Coastal Perspectives lecture series begins Feb. 7

sTo Len makes a sound recording of the waterway at Sandy Point in West Haven.
sTo Len makes a sound recording of the waterway at Sandy Point in West Haven. Photo courtesy of sTo Len

The Coastal Perspectives lecture series begins its 27th year in February, hosting free presentations for the public at 7:30 p.m. on the second and fourth Tuesday of the month in the Auditorium at the Avery Point campus of UConn. sTo Len, CT Sea Grant Arts Award recipient for 2022, will give the final talk on April 18.

The series is sponsored by CT Sea Grant, the Marine Sciences Department, the Maritime Studies program and the UConn Avery Point Director’s Office.

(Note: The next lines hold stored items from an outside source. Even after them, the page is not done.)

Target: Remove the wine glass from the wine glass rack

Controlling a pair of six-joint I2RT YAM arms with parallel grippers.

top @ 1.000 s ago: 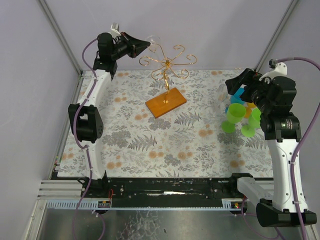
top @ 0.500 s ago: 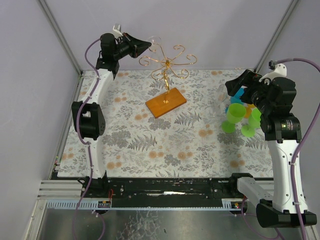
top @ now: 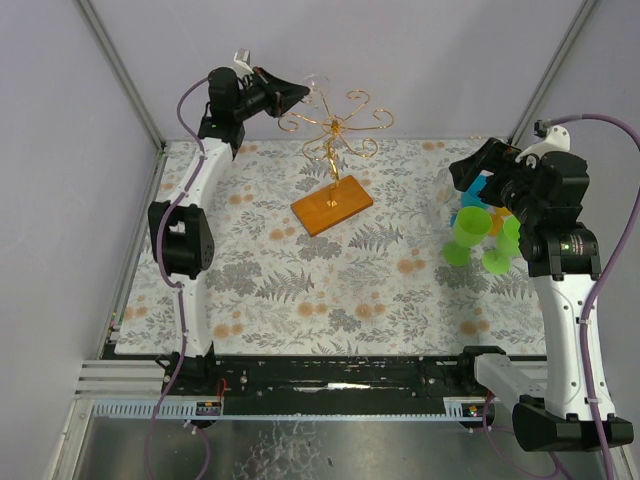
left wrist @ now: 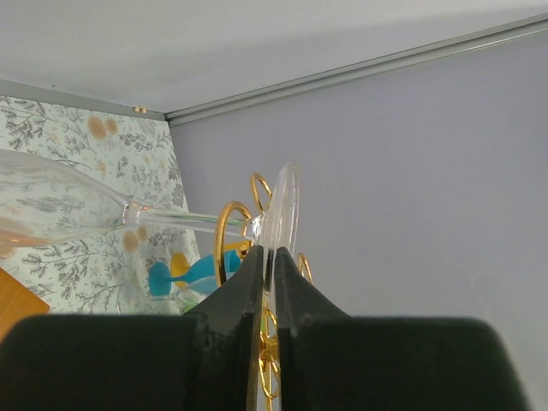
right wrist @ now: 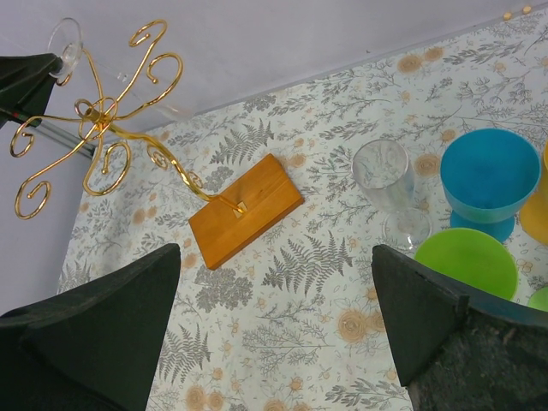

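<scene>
We see the left gripper (top: 298, 90) has edged right, pinching the wine glass (left wrist: 133, 211) by its foot, bowl cut off; the right gripper (right wrist: 272, 257) gapes over a floral tablecloth (top: 300, 300), lilac walls (top: 450, 60).

Pale purple walls (top: 400, 50) stand at the back and on both sides. Thin grey metal bars (top: 118, 68) run up the back corners. The table (top: 330, 290) wears a cloth with grey leaves and orange flowers. A shiny metal sheet (top: 350, 455) lies in front.

The wine glass rack (top: 331, 165) was gold with an orange base; the table (top: 300, 290) bore grey ferns, orange blossoms
</scene>
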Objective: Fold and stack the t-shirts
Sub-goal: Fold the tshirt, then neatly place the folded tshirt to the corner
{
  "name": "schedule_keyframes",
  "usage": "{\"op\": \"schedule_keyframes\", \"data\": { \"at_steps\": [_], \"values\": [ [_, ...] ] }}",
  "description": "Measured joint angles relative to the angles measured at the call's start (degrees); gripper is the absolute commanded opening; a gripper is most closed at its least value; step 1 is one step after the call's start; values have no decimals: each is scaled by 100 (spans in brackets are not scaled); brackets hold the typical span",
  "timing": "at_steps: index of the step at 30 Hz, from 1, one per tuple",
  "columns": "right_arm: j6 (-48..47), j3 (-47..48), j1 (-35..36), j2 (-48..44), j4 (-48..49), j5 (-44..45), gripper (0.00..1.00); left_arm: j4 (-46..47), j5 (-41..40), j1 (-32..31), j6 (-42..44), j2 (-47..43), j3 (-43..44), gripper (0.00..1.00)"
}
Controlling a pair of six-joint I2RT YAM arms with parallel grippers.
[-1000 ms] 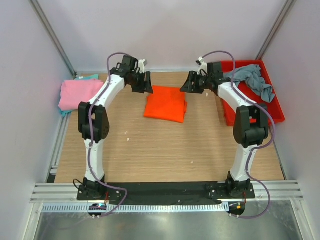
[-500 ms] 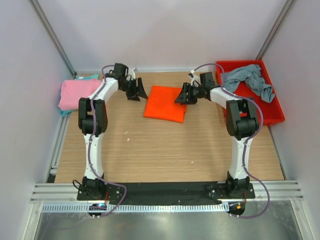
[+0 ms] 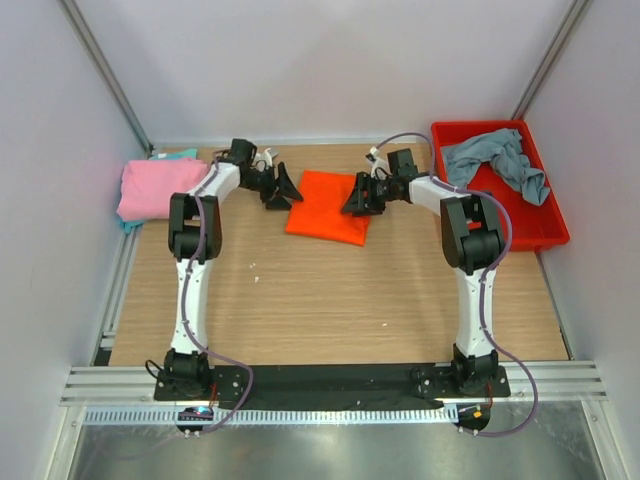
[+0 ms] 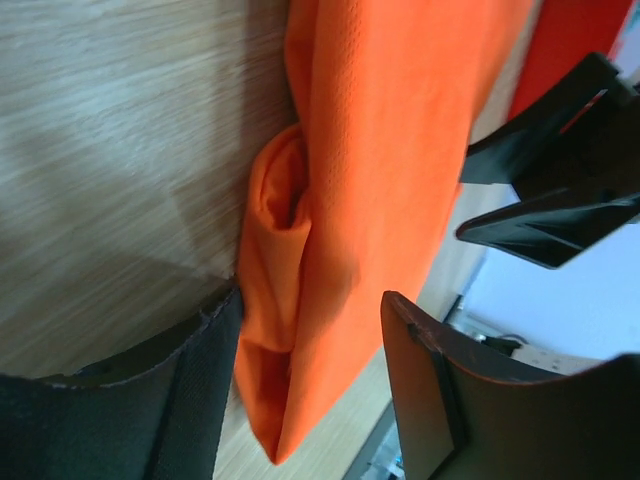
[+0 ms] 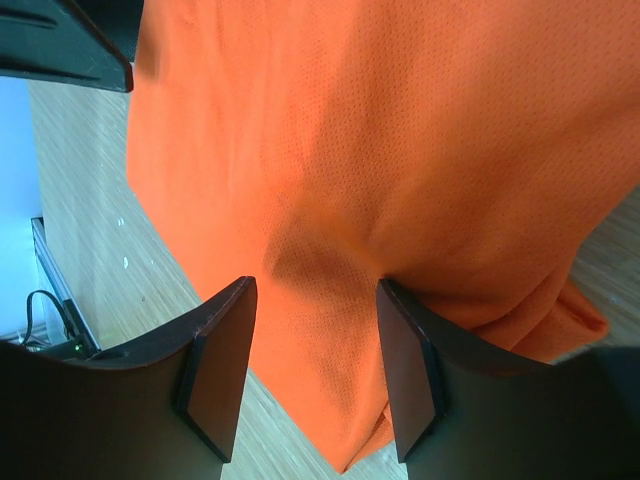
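A folded bright orange t-shirt (image 3: 328, 205) lies on the wooden table at centre back. My left gripper (image 3: 284, 190) is open at its left edge, jaws astride the folded corner (image 4: 290, 330). My right gripper (image 3: 357, 198) is open over its right edge, jaws apart above the cloth (image 5: 330, 200). A pink t-shirt (image 3: 152, 187) lies folded at the left on a teal t-shirt (image 3: 178, 155) that barely shows. A grey-blue t-shirt (image 3: 500, 160) lies crumpled in the red bin (image 3: 548, 225).
The red plastic bin stands at the back right, beside my right arm. Grey walls and metal frame rails close the table on three sides. Bare wood lies in front of the orange shirt.
Both grippers have come down and inward from either side to the orange shirt's left and right edges. The shirt has shifted slightly.
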Motion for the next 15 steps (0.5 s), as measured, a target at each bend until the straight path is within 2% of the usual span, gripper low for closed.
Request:
{"op": "schedule_keyframes", "data": {
  "at_steps": [2,5,6,8,12,15],
  "values": [
    [-4,0,0,26,0,-4,57,76,273,-4,-160,186,149,55],
    [-9,0,0,26,0,-9,57,199,527,-24,-332,363,225,40],
    [-9,0,0,28,0,-9,57,229,579,-35,-387,404,229,22],
    [-13,0,0,26,0,-9,57,313,564,-74,-457,485,229,9],
    [-74,0,0,26,-24,-9,57,479,750,-129,-608,588,199,0],
    [-229,-9,-15,-76,-201,70,57,568,809,-133,-616,577,127,0]
  ]
}}
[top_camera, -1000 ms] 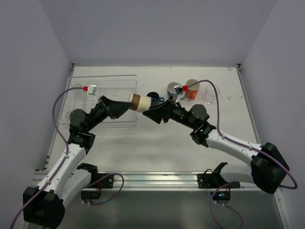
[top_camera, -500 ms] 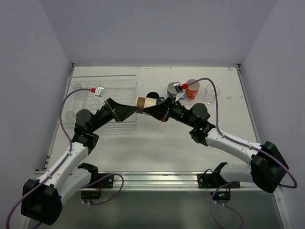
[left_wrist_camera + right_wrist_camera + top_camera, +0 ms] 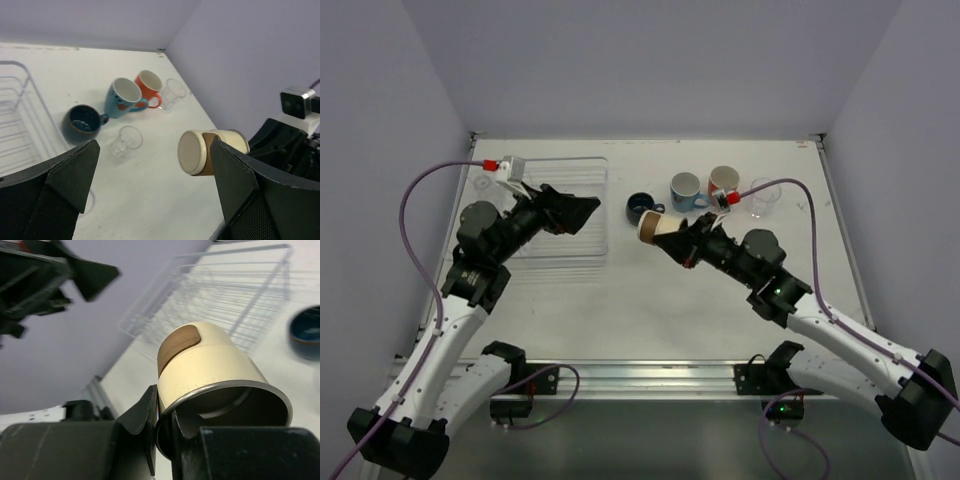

More information can be found here.

The series includes:

  •  Tuesday, February 7, 2023; 7:30 p.m.
    Molly James, Ph.D. Candidate, Department of Marine Sciences, University of Connecticut
    Harmony of Nature – fostering connection to the environment through music
    Harmony of Nature is an international collaboration, science communication, and experimental music project between pianist Hea Youn “Sophy” Chung and oceanographer Molly M. James. Born out of an unlikely friendship and language exchange during the COVID-19 pandemic, Chung and James conceptualized the project and received initial funding from Arts Council Korea to plan and test its feasibility. Harmony of Nature converts natural phenomena into sounds through coding technology and expresses them in classical music. After converting data into sound, the goal is to convey current climate change and natural flow by expressing the nuances (shape, texture, etc.) of the natural phenomenon in classical music. By expressing invisible science and natural phenomena through art, we want to more effectively convey scientific concepts, especially the effects of climate change, through music. Ultimately, we want people to connect emotionally with nature and better understand their local environment.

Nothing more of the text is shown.